• **Instructions to follow**
Copy out all lines bearing the word "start" from the listing below.

***

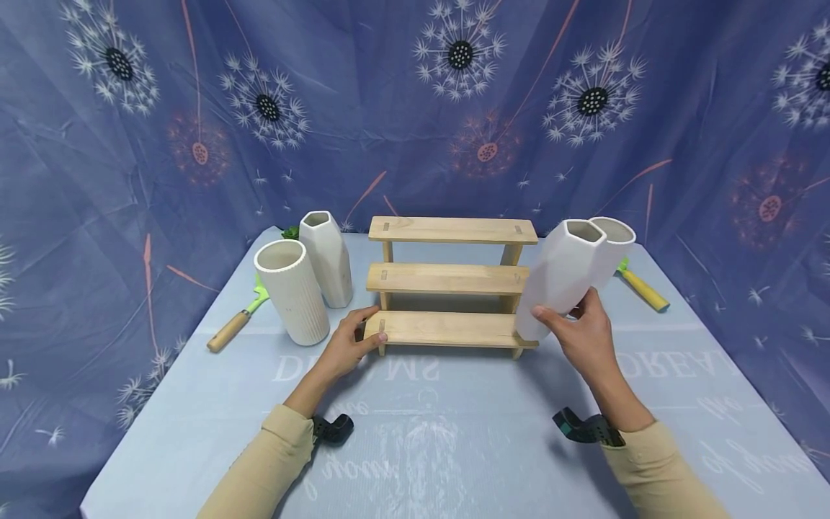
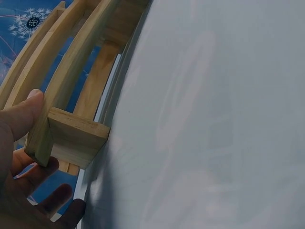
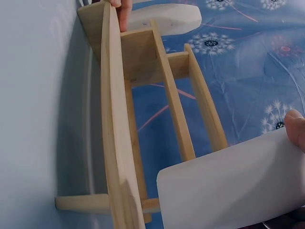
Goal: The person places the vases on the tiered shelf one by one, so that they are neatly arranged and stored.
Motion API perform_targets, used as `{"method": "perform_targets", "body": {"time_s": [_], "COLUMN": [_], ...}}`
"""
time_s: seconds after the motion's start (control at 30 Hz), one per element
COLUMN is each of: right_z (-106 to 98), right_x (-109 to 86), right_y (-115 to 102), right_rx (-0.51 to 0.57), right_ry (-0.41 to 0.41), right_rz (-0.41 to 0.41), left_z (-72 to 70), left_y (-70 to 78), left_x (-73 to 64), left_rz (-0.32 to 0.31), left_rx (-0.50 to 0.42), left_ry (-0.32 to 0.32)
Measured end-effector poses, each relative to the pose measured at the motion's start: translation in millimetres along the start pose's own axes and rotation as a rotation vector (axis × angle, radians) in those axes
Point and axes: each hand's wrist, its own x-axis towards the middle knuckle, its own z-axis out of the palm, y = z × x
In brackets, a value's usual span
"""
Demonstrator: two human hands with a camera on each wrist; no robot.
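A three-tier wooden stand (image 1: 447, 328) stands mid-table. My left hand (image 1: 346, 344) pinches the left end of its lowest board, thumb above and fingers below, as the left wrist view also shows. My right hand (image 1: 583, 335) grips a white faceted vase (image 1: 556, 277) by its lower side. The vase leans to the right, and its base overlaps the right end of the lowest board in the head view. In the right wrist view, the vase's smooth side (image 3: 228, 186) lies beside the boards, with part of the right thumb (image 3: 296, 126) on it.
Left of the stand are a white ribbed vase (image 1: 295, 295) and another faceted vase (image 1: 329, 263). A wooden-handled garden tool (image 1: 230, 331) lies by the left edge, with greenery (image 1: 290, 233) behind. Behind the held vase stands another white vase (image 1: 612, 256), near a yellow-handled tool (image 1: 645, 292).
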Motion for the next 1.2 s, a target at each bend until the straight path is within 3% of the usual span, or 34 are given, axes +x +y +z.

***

• **Response area**
time_s: seconds after the motion's start (control at 30 Hz), one per element
Measured end-effector poses, each relative to the pose measured at the motion's start: translation in millimetres along the start pose's own axes and rotation as a rotation vector (axis × angle, radians) in those axes

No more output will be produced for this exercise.